Nothing
#'Calculate Ecological Disparity (Functional Diversity) Dynamics as Function of
#'Sample Size.
#'
#'Wrapper to \code{FD::\link[FD]{dbFD}} that calculates common ecological
#'disparity and functional diversity statistics. When used with species-wise
#'simulations of community assembly or ecological diversification (and default
#'\code{increm = 'TRUE'}), calculates statistical dynamics incrementally as a
#'function of species richness. Avoids file-sharing errors so that can be used
#'in 'embarrasingly parallel' implementations in a high-performance computing
#'environment.
#'
#'@param nreps Sample number to calculate statistics for. Default is the first
#' sample \code{nreps = 1}, but statistics can be calculated for other samples
#' (i.e., second sample if \code{nreps = 2}), or multiple samples if assigned a
#' vector (sequence) of integers and function is applied within \code{lapply}
#' or related function.
#'@param samples Data frame (if \code{nreps = 1}) or list of data frames (if
#' \code{nreps = seq()} or \code{nreps! = 1}), with each data frame a
#' species-by-trait matrix with species as rows and traits as columns. Traits
#' can be binary, numeric, ordered numeric, factor, or ordered factor types.

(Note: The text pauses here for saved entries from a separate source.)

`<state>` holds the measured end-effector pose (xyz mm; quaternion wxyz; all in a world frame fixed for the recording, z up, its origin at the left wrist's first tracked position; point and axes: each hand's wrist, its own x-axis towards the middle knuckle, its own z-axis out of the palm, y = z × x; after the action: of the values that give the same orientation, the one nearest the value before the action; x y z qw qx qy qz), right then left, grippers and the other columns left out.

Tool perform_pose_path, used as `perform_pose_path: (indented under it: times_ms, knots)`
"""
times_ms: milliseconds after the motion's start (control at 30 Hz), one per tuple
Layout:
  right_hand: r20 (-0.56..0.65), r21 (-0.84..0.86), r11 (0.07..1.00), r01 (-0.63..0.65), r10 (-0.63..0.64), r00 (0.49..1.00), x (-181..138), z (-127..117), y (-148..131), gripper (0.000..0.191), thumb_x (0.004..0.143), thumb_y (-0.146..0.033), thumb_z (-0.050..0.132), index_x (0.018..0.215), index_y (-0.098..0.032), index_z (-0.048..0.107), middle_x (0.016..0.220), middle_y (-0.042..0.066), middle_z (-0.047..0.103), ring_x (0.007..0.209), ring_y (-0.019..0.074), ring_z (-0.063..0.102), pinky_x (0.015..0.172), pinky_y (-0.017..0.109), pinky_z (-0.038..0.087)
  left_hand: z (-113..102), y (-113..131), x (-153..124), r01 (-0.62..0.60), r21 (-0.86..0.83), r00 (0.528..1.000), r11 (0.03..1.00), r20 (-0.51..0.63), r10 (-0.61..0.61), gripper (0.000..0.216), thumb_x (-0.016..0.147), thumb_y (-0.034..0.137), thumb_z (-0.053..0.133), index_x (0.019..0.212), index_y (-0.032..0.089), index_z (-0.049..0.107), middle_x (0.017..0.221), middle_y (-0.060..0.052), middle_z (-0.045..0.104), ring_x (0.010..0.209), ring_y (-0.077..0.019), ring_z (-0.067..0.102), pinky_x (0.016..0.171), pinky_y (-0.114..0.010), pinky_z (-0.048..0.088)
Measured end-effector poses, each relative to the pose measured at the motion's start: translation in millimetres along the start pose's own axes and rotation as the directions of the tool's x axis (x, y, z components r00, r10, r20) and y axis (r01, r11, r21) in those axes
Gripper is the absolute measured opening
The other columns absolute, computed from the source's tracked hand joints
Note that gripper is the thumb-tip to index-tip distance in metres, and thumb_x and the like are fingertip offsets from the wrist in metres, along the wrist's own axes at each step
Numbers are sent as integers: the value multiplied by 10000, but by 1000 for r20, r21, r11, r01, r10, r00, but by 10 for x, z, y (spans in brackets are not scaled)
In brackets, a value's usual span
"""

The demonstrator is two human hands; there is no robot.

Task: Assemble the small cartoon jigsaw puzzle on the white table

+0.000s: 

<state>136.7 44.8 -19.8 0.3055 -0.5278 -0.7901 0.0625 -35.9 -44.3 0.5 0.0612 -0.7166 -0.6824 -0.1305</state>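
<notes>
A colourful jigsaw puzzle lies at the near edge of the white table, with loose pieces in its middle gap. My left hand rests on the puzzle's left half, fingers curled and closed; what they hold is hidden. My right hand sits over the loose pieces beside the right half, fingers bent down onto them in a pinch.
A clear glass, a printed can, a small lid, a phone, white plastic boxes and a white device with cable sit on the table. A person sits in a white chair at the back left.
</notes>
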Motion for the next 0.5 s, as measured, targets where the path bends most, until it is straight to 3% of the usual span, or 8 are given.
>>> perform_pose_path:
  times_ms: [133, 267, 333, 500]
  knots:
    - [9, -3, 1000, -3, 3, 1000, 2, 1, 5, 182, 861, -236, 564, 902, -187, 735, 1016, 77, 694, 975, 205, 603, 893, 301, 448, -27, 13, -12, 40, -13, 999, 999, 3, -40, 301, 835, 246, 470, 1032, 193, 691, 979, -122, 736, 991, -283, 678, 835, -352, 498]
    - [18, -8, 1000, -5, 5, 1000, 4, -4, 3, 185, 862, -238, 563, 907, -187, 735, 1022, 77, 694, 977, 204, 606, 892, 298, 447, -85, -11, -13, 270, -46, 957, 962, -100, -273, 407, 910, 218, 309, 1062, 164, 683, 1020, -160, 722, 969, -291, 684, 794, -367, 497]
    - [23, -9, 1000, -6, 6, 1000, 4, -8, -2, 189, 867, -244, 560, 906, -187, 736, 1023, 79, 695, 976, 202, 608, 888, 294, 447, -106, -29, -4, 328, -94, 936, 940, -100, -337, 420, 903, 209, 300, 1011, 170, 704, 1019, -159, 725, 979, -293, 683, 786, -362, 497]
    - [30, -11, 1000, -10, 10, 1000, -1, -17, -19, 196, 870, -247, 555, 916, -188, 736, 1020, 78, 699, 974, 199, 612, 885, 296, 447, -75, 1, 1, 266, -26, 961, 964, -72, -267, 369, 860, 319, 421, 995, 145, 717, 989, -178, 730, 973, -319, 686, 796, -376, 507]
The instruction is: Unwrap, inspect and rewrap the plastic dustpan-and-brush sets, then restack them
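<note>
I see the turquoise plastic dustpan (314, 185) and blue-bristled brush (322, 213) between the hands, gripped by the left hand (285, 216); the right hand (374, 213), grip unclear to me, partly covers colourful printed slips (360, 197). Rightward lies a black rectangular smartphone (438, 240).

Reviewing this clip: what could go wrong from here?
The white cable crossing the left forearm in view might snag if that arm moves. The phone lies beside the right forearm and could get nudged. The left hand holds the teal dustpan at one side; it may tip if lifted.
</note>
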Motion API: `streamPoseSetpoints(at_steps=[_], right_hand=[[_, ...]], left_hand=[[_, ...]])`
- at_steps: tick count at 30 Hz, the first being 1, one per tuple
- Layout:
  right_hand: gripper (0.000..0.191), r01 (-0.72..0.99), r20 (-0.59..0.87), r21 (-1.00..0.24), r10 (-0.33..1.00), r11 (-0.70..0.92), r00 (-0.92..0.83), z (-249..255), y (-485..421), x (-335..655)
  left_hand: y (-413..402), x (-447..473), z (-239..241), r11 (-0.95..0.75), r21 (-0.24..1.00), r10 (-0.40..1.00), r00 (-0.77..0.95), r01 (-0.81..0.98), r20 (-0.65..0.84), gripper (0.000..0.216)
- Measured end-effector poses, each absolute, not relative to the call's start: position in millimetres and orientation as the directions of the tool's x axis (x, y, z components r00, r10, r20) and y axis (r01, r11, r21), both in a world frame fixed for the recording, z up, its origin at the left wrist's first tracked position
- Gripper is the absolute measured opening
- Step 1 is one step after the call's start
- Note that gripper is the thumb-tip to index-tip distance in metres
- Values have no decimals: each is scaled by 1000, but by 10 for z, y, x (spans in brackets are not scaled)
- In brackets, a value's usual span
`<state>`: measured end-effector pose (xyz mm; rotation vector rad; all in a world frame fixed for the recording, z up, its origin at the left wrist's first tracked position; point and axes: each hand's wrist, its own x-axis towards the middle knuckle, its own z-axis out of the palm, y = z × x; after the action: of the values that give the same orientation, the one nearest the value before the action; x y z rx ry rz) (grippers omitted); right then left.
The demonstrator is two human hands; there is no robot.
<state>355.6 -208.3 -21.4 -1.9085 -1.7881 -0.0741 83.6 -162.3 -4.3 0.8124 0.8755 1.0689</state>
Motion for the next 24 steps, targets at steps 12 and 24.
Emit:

#' Each sample is converted to a distance metric (see \code{method} below)
#' before calculating statistics.
#'@param Smax Maximum number of \code{samples} rows (species) to include in
#' calculations, incremented starting with first row. Default (\code{NA}) is to
#' increment to the maximum number of \code{samples} rows (calculated
#' separately for each data frame sample, if a list of data frames). If
#' \code{Smax} is greater than the size of a sample, then calculation stops
#' after calculating the sample statistics and issues a warning.
#'@param Model Optional character string or numeric value naming simulation
#' model. A warning issues if left blank.
#'@param Param Optional numeric value or character string naming strength
#' parameter used in simulation. A warning issues if left blank.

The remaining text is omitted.